Publication: Monitor Volume: 5 Issue: 62

Thousands of Minsk residents (5,000 by the authorities’ understated count) demonstrated on March 28 to mark the anniversary of the Belarusan National Republic (BNR), which existed fleetingly in 1918. The national-democratic opposition, and all who resist re-sovietization and russification, consider the BNR a precursor of their own efforts to achieve independent Belarusan statehood. The Belarusan state emerged, alongside the Ukrainian and the three Baltic states, following the defeat of the Russian Empire by Germany in the First World War, thanks to efforts of the nationally minded Belarusan intelligentsia. An elected Supreme Council (Rada) and a government named by it asserted themselves against the Bolsheviks, took power in Minsk in February 1918, and proclaimed the BNR on March 25. The BNR established diplomatic contacts with a number of European countries before it fell to Soviet Russian forces. The ensuing Soviet-Polish war led to a partition of the present territory of Belarus (see Richard Pipes, The Formation of the Soviet Union: Communism and Nationalism, Harvard University Press, 1997, pp. 150-154).

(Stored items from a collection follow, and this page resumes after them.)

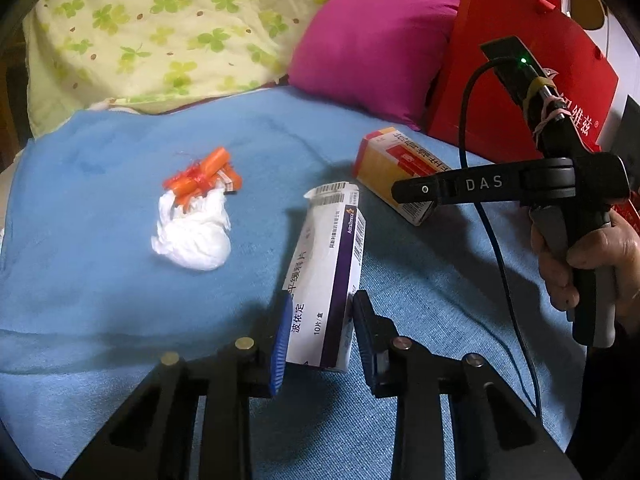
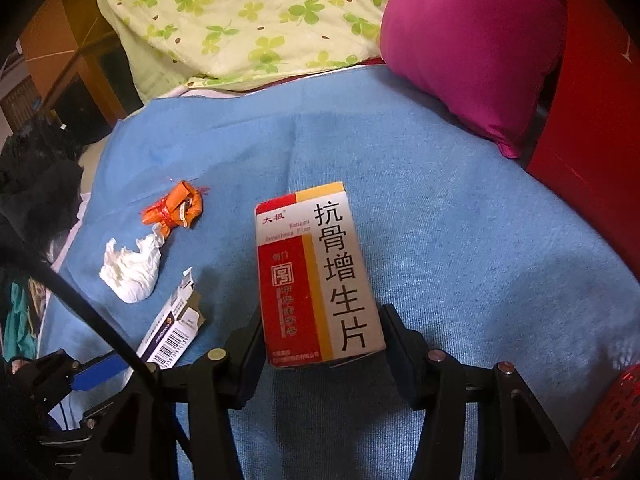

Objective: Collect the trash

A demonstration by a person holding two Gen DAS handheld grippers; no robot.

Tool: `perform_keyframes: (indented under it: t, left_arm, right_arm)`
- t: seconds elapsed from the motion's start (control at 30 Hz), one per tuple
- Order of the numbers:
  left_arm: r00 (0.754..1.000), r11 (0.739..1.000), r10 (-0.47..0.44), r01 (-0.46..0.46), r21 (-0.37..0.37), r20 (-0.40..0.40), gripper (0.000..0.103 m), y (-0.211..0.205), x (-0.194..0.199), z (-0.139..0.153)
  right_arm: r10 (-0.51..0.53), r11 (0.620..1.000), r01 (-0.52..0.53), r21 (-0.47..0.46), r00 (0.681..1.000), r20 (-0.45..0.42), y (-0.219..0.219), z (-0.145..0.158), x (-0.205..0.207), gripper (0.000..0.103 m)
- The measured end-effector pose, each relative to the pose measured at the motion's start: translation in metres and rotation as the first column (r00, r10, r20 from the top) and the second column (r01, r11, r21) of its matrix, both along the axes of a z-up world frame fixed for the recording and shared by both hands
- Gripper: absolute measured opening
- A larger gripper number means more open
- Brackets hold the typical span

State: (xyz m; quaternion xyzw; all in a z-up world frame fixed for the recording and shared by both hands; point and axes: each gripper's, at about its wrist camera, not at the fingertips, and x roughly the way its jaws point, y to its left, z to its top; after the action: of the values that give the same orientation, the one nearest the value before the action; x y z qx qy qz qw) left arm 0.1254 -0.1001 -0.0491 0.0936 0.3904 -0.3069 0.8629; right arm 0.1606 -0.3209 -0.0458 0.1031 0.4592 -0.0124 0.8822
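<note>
A white and purple medicine box (image 1: 324, 272) stands tilted on the blue blanket (image 1: 120, 320), and my left gripper (image 1: 320, 320) is shut on its lower end, blue pads (image 1: 281, 340) against both sides. In the right wrist view that box (image 2: 172, 332) lies at lower left. My right gripper (image 2: 322, 320) is shut on a red, yellow and white medicine box (image 2: 320, 272); the left wrist view shows this box (image 1: 400, 168) at the right. A crumpled white tissue (image 1: 192, 236) and an orange wrapper (image 1: 204, 172) lie together to the left.
A pink pillow (image 1: 372, 52) and a clover-print quilt (image 1: 160, 32) lie at the back. A red paper bag (image 1: 520, 80) stands at the right. A red perforated basket (image 2: 612, 428) shows at lower right. A hand (image 1: 600, 260) holds the right gripper's handle.
</note>
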Motion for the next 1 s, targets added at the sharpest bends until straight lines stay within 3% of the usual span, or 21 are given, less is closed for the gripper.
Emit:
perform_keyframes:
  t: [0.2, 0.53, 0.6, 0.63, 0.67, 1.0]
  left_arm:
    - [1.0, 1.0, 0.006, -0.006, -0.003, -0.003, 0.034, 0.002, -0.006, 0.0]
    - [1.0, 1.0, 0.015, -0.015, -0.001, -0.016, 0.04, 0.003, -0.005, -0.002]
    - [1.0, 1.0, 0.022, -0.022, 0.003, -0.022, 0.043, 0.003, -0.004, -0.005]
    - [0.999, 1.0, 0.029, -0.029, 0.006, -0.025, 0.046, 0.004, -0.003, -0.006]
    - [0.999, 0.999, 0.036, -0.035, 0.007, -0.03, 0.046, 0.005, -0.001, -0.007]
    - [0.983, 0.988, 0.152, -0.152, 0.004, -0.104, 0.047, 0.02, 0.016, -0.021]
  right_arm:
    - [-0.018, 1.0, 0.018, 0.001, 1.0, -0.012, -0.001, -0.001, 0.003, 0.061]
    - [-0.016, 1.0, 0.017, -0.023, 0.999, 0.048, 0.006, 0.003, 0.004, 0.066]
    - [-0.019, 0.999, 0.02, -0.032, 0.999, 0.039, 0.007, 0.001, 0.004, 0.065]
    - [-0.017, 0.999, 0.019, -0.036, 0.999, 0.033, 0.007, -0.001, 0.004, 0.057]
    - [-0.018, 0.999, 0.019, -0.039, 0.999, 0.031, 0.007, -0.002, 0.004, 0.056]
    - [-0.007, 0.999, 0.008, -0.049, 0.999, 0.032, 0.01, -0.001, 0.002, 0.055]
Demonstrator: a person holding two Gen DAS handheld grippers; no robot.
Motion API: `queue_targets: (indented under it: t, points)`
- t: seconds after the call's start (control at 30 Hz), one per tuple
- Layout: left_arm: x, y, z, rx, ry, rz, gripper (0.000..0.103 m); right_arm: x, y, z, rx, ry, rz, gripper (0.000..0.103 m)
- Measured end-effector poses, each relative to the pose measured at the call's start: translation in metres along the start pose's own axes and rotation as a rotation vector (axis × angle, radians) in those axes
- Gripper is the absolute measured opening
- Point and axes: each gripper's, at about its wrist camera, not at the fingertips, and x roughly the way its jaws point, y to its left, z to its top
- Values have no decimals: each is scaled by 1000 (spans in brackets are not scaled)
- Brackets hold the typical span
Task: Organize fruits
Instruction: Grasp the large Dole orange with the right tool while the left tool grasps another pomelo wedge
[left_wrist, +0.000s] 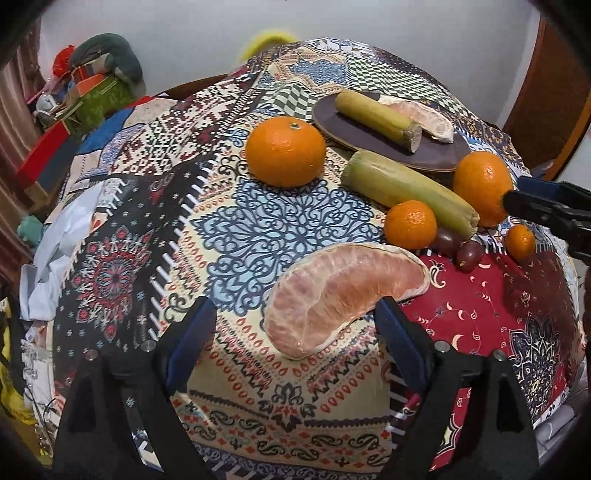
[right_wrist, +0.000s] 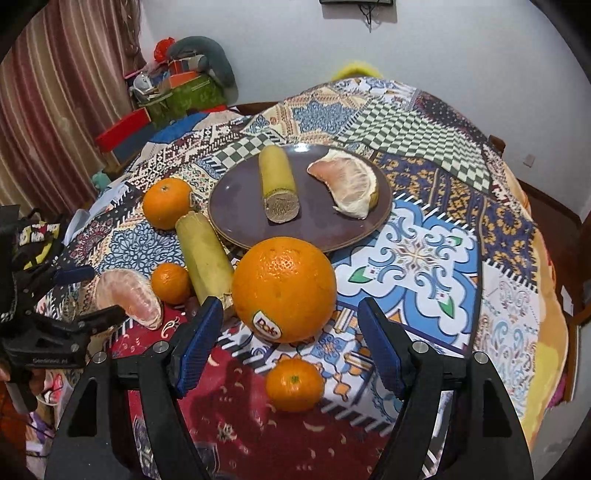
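Observation:
A peeled pink pomelo segment (left_wrist: 343, 295) lies on the patterned cloth between the wide-apart fingers of my left gripper (left_wrist: 295, 302), which is open; its right pad is at the segment's edge and its left pad stands clear. My right gripper (right_wrist: 288, 306) is open around a large stickered orange (right_wrist: 284, 288), with gaps on both sides. A small mandarin (right_wrist: 294, 384) sits lower between its fingers. The dark plate (right_wrist: 240, 206) holds a sugarcane piece (right_wrist: 279, 184) and another pomelo segment (right_wrist: 347, 184). A second sugarcane piece (right_wrist: 207, 254) lies beside the plate.
Two more mandarins (left_wrist: 285, 151) (left_wrist: 410, 223) and two dark grapes (left_wrist: 469, 253) lie on the cloth. The table (right_wrist: 424, 258) drops off at the right. Boxes and cushions (right_wrist: 184, 85) are piled at the far left by a curtain (right_wrist: 55, 122).

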Motion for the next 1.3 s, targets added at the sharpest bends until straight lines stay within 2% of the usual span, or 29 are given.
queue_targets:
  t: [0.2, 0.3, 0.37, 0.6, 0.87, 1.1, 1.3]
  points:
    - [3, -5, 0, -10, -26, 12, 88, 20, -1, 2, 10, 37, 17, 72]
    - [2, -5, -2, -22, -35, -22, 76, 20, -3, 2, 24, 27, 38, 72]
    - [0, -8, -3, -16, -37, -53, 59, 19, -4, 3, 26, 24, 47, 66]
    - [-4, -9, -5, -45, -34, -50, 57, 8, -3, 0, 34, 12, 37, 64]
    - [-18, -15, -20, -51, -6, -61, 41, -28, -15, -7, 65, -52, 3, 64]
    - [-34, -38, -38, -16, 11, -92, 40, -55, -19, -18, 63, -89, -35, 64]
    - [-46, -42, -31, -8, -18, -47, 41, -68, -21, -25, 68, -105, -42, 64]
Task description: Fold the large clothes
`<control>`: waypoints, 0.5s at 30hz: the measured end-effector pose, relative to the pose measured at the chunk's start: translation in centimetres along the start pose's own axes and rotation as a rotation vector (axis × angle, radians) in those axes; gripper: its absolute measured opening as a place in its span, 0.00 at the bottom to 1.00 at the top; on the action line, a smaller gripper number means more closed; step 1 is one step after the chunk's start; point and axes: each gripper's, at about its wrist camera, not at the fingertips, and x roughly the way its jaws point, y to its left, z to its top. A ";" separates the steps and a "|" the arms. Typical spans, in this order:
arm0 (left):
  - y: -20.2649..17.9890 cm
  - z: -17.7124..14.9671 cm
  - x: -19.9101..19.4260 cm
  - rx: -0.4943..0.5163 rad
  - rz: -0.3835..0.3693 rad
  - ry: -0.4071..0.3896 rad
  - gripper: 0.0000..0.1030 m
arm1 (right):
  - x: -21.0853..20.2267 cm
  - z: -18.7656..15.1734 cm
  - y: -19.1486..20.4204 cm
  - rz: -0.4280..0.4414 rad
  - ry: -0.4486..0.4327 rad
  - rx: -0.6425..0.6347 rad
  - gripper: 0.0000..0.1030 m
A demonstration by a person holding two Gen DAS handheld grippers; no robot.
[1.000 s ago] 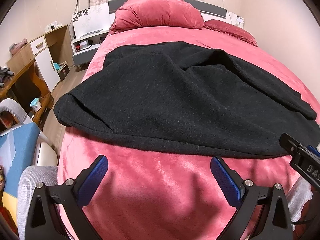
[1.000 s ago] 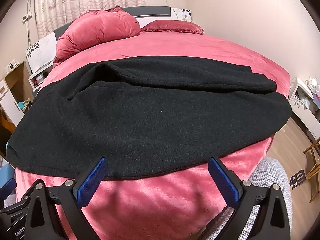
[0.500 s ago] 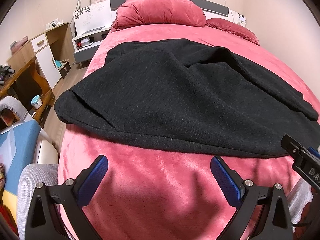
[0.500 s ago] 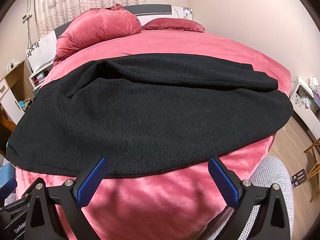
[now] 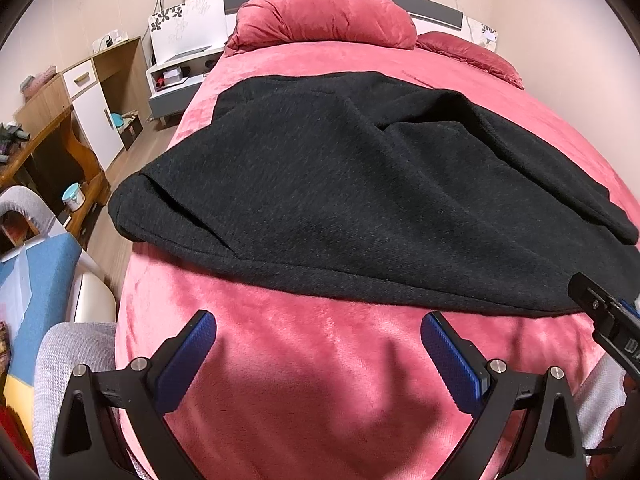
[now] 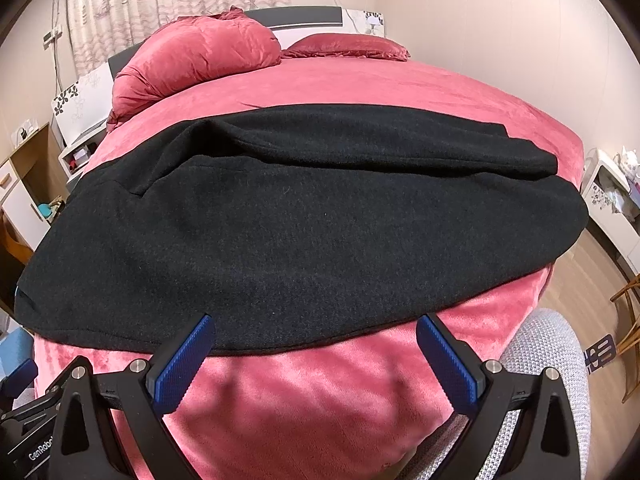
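A large black woollen garment [image 5: 360, 184] lies spread across the pink bed [image 5: 320, 360], with a sleeve folded over its far right side; it also fills the middle of the right wrist view [image 6: 300, 232]. My left gripper [image 5: 318, 344] is open and empty, above the pink cover just short of the garment's near hem. My right gripper [image 6: 314, 348] is open and empty, its fingertips at the near hem. The right gripper's body shows at the right edge of the left wrist view [image 5: 604, 316].
A big pink pillow [image 5: 324, 16] and a flat pillow [image 5: 468, 54] lie at the headboard. A wooden desk and cabinet [image 5: 60, 120] stand left of the bed. A white nightstand [image 6: 612, 200] and wood floor are on the right. Grey knitted fabric [image 6: 548, 360] is near me.
Both grippers have moved a little forward toward the garment's near hem. Both stay open and empty. The garment has not moved.
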 end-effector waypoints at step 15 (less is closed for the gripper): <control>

Soviet rule imposed a veil of secrecy on those events and forbade any public mention of the BNR except to denigrate it. Following the demise of the Soviet Union, the secrecy was lifted and national-democratic groups observed March 25 as Freedom Day. President Alyaksandr Lukashenka has re-imposed the official taboo on the BNR. The March 28 meeting combined homage to that independent state and condemnation of the Russian military’s apparent contingency plans to return Soviet-era nuclear weapons to Belarus (Belapan, March 29; see the Monitor, March 29).